Extracted data.
# # # #
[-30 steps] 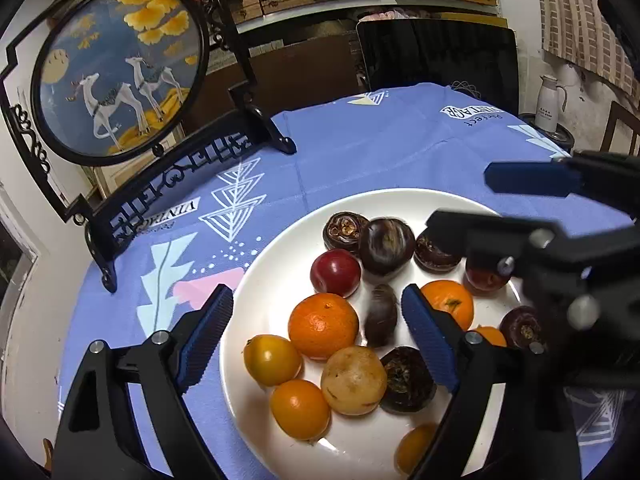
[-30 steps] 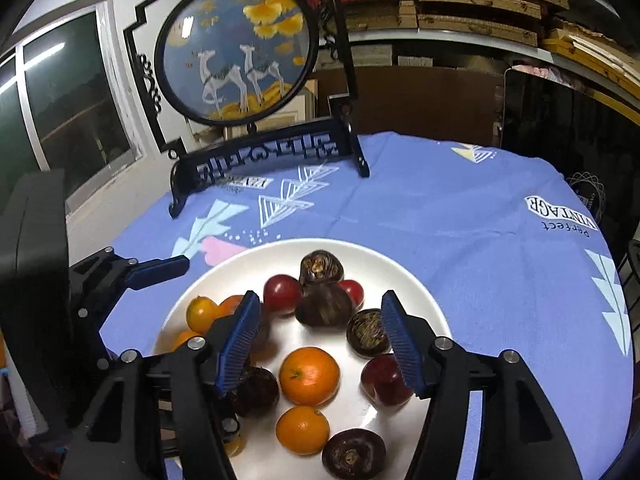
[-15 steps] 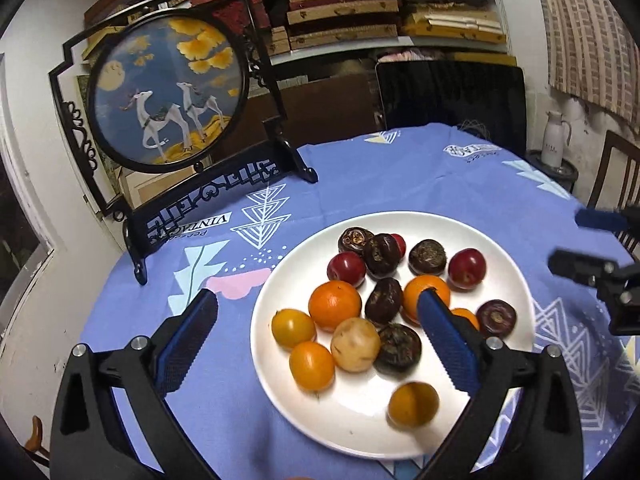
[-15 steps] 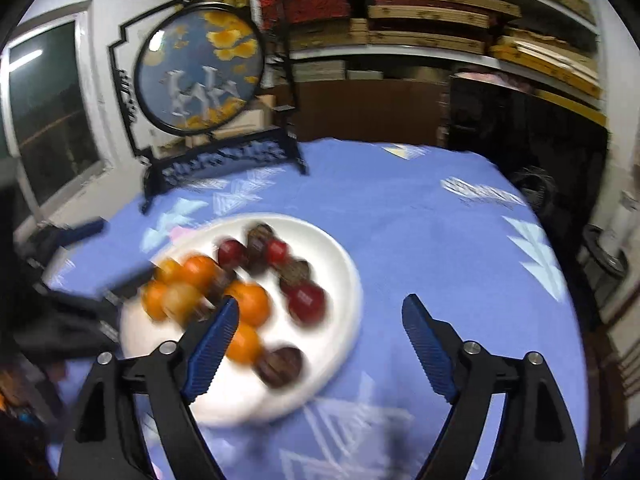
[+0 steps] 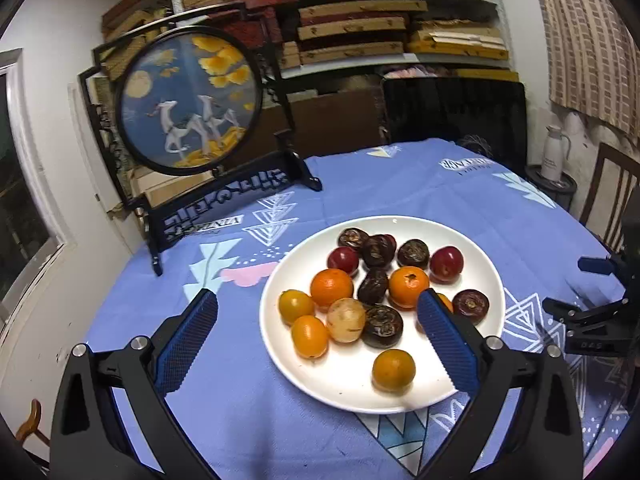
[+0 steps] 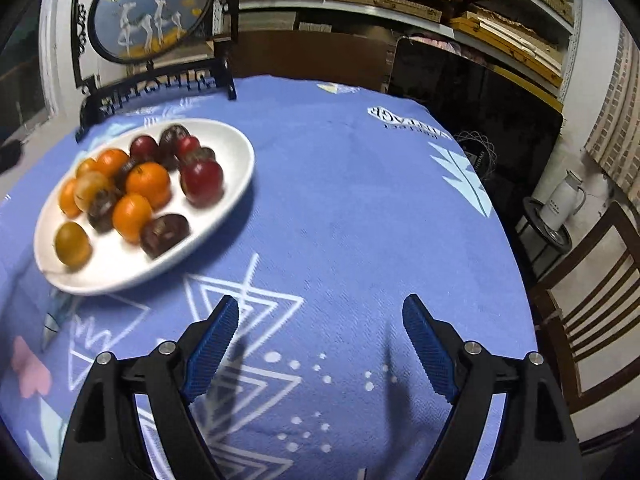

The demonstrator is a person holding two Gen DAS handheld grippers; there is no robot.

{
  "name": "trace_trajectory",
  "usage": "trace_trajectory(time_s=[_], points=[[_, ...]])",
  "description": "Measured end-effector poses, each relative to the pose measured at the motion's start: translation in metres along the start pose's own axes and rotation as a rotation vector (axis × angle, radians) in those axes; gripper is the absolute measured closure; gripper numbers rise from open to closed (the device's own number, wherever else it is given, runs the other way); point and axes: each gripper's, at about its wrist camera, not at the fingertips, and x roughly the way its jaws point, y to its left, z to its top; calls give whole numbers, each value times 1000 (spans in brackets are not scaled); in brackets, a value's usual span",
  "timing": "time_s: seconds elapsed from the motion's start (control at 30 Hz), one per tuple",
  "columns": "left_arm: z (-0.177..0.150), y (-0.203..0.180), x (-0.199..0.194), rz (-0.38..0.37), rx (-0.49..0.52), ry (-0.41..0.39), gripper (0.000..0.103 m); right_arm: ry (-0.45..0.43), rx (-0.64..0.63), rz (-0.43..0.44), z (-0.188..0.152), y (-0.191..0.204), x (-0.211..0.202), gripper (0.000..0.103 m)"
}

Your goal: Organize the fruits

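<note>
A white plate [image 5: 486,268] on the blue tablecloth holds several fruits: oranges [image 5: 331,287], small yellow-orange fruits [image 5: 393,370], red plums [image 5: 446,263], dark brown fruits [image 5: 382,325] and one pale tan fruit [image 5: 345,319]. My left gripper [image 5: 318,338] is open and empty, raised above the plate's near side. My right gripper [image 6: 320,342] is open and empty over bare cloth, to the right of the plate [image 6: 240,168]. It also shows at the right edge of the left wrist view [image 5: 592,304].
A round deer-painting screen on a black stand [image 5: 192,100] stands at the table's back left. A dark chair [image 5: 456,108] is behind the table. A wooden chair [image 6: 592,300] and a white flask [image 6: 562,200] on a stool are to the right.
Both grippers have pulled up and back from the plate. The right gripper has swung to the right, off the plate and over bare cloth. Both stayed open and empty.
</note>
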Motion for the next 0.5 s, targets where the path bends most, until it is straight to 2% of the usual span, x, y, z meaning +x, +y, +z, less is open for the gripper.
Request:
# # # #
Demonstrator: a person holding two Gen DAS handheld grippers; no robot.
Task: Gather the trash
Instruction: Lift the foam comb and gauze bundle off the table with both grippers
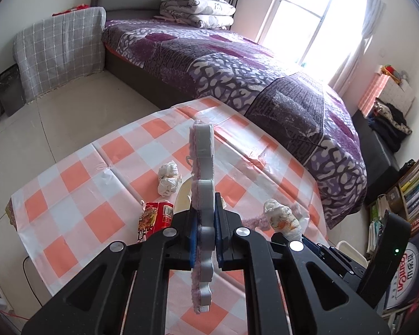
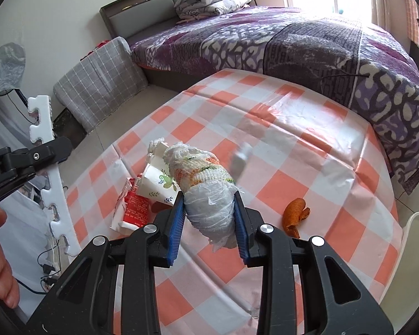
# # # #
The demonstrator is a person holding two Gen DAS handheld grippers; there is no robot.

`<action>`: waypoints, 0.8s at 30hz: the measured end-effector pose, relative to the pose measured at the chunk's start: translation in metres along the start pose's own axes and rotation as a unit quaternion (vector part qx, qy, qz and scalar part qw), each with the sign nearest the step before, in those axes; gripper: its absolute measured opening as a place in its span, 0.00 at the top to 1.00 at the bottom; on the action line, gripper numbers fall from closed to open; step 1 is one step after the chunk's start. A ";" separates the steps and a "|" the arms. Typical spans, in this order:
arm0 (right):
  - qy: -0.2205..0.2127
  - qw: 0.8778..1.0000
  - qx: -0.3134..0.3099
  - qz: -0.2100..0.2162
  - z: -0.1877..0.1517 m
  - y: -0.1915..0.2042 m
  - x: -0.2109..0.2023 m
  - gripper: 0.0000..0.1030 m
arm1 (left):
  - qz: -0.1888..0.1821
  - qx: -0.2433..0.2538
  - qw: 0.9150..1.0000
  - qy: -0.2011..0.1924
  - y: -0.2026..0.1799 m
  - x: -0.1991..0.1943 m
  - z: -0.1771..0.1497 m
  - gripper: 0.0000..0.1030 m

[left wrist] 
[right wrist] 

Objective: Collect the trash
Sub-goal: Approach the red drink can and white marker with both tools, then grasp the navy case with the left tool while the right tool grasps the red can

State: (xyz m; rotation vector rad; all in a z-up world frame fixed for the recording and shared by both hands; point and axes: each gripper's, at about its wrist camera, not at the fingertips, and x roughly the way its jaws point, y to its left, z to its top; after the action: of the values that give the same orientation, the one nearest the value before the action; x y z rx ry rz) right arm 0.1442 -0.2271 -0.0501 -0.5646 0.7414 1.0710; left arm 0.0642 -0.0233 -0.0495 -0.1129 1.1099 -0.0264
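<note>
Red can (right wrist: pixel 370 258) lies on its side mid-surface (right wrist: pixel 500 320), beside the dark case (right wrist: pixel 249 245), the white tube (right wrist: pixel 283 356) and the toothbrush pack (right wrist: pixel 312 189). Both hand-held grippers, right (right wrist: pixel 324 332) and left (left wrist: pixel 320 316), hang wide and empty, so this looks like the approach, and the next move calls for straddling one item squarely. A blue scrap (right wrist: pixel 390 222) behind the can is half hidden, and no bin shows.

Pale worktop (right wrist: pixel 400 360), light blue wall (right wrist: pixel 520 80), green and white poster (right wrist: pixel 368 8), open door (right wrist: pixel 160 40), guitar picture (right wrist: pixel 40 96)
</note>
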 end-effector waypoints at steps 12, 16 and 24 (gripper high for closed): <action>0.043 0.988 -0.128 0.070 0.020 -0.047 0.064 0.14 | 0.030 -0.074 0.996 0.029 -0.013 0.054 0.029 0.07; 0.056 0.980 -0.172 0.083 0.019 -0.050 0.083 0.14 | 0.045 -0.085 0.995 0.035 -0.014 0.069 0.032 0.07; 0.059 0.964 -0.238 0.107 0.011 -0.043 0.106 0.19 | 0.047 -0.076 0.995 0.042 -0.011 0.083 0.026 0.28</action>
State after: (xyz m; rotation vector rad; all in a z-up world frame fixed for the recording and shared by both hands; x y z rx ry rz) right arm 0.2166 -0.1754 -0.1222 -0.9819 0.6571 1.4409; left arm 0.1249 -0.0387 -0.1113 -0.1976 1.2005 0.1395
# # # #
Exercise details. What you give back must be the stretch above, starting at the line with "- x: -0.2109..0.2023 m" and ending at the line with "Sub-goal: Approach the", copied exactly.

Solution to this task.
  - x: -0.2109..0.2023 m
  - gripper: 0.0000..0.1030 m
arm1 (left):
  - qz: -0.1888..0.1821
  - qx: -0.2433..0.2538
  - qw: 0.9150..1.0000
  - qy: -0.2011..0.1924
  - y: -0.2026..0.1799 m
  - x: -0.1991..0.1943 m
  - z: -0.1771..0.1497 m
  - gripper: 0.0000..0.1030 m

[left wrist] 
[right wrist] 

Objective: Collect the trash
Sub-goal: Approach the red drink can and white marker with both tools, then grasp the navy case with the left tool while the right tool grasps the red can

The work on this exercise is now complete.